=== Section Start ===

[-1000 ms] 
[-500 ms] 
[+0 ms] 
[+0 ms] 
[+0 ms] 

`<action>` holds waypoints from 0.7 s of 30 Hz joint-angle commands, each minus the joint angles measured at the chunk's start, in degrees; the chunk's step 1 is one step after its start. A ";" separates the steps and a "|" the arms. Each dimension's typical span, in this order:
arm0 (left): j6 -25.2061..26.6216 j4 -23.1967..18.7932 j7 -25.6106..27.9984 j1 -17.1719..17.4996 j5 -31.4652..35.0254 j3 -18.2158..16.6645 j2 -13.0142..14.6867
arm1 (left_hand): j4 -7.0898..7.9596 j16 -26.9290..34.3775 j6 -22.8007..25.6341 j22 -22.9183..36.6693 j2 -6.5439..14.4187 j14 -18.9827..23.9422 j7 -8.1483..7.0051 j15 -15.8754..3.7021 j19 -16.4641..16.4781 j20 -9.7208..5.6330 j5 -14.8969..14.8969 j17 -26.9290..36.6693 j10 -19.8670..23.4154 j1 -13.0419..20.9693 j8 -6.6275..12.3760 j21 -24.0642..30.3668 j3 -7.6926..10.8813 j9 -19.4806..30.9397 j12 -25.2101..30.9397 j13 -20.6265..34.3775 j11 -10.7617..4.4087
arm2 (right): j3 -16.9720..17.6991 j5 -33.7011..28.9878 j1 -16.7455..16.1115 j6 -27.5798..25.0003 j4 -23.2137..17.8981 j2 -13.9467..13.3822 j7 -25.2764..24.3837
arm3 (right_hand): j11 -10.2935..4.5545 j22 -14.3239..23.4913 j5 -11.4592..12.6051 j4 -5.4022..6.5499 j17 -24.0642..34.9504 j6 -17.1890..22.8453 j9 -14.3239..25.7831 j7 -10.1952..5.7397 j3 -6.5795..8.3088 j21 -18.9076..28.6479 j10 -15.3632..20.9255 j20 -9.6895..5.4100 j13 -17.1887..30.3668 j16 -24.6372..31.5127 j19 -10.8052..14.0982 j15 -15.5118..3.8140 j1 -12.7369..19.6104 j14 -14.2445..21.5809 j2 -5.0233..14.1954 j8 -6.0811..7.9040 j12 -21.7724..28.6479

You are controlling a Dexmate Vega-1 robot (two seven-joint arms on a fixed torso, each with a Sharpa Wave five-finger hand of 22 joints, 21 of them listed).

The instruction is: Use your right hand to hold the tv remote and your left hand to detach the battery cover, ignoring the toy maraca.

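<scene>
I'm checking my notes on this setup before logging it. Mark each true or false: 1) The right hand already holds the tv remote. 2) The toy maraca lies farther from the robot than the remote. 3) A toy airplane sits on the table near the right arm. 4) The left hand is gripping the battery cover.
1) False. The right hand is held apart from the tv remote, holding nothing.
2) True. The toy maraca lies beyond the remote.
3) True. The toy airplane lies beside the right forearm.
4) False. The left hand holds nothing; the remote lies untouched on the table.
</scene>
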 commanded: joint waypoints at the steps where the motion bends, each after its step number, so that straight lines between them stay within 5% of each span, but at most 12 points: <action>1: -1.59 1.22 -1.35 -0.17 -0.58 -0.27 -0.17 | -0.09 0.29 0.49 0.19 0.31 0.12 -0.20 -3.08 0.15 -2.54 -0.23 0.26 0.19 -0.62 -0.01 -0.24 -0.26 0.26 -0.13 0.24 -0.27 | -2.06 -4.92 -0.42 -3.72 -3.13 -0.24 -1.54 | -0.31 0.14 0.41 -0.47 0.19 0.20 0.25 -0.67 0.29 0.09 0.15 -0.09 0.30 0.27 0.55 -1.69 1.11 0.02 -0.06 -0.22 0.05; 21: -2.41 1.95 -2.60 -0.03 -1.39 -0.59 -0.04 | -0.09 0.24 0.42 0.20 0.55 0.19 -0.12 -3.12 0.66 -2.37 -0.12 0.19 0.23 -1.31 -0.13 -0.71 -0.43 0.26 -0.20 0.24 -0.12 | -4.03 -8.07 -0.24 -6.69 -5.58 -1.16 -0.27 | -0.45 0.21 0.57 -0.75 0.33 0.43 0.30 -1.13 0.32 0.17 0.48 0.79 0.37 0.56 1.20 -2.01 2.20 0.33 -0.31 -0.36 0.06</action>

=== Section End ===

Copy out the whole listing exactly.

[-1000 ms] 
[-500 ms] 
[+0 ms] 
[+0 ms] 
[+0 ms] 

`<action>` holds waypoints from 0.7 s of 30 Hz joint-angle commands, each minus the joint angles measured at the chunk's start, in degrees; the chunk's step 1 is one step after its start. A ";" separates the steps and a "|" the arms. Each dimension's typical span, in this order:
arm0 (left): j6 -25.2061..26.6216 j4 -23.1967..18.7932 j7 -25.6106..27.9984 j1 -17.1719..17.4996 j5 -31.4652..35.0254 j3 -18.2158..16.6645 j2 -13.0142..14.6867
arm1 (left_hand): j4 -7.0898..7.9596 j16 -26.9290..34.3775 j6 -22.8007..25.6341 j22 -22.9183..36.6693 j2 -6.5439..14.4187 j14 -18.9827..23.9422 j7 -8.1483..7.0051 j15 -15.8754..3.7021 j19 -16.4641..16.4781 j20 -9.7208..5.6330 j5 -14.8969..14.8969 j17 -26.9290..36.6693 j10 -19.8670..23.4154 j1 -13.0419..20.9693 j8 -6.6275..12.3760 j21 -24.0642..30.3668 j3 -7.6926..10.8813 j9 -19.4806..30.9397 j12 -25.2101..30.9397 j13 -20.6265..34.3775 j11 -10.7617..4.4087
arm2 (right): j3 -16.9720..17.6991 j5 -33.7011..28.9878 j1 -16.7455..16.1115 j6 -27.5798..25.0003 j4 -23.2137..17.8981 j2 -13.9467..13.3822 j7 -25.2764..24.3837
arm3 (right_hand): j11 -10.2935..4.5545 j22 -14.3239..23.4913 j5 -11.4592..12.6051 j4 -5.4022..6.5499 j17 -24.0642..34.9504 j6 -17.1890..22.8453 j9 -14.3239..25.7831 j7 -10.1952..5.7397 j3 -6.5795..8.3088 j21 -18.9076..28.6479 j10 -15.3632..20.9255 j20 -9.6895..5.4100 j13 -17.1887..30.3668 j16 -24.6372..31.5127 j19 -10.8052..14.0982 j15 -15.5118..3.8140 j1 -12.7369..19.6104 j14 -14.2445..21.5809 j2 -5.0233..14.1954 j8 -6.0811..7.9040 j12 -21.7724..28.6479

You are controlling a Dexmate Vega-1 robot (two seven-joint arms on a fixed torso, each with a Sharpa Wave five-finger hand of 22 joints, 21 of them listed).

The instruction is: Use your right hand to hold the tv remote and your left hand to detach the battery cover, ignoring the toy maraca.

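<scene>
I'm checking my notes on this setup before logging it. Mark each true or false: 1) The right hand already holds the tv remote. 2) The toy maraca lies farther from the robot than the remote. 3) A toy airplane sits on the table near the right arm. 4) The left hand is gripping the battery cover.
1) False. The right hand is held apart from the tv remote, holding nothing.
2) True. The toy maraca lies beyond the remote.
3) True. The toy airplane lies beside the right forearm.
4) False. The left hand holds nothing; the remote lies untouched on the table.
</scene>
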 commanded: joint waypoints at the steps where the motion bends, each after its step number, so that straight lines between them stay within 5% of each span, but at most 12 points: <action>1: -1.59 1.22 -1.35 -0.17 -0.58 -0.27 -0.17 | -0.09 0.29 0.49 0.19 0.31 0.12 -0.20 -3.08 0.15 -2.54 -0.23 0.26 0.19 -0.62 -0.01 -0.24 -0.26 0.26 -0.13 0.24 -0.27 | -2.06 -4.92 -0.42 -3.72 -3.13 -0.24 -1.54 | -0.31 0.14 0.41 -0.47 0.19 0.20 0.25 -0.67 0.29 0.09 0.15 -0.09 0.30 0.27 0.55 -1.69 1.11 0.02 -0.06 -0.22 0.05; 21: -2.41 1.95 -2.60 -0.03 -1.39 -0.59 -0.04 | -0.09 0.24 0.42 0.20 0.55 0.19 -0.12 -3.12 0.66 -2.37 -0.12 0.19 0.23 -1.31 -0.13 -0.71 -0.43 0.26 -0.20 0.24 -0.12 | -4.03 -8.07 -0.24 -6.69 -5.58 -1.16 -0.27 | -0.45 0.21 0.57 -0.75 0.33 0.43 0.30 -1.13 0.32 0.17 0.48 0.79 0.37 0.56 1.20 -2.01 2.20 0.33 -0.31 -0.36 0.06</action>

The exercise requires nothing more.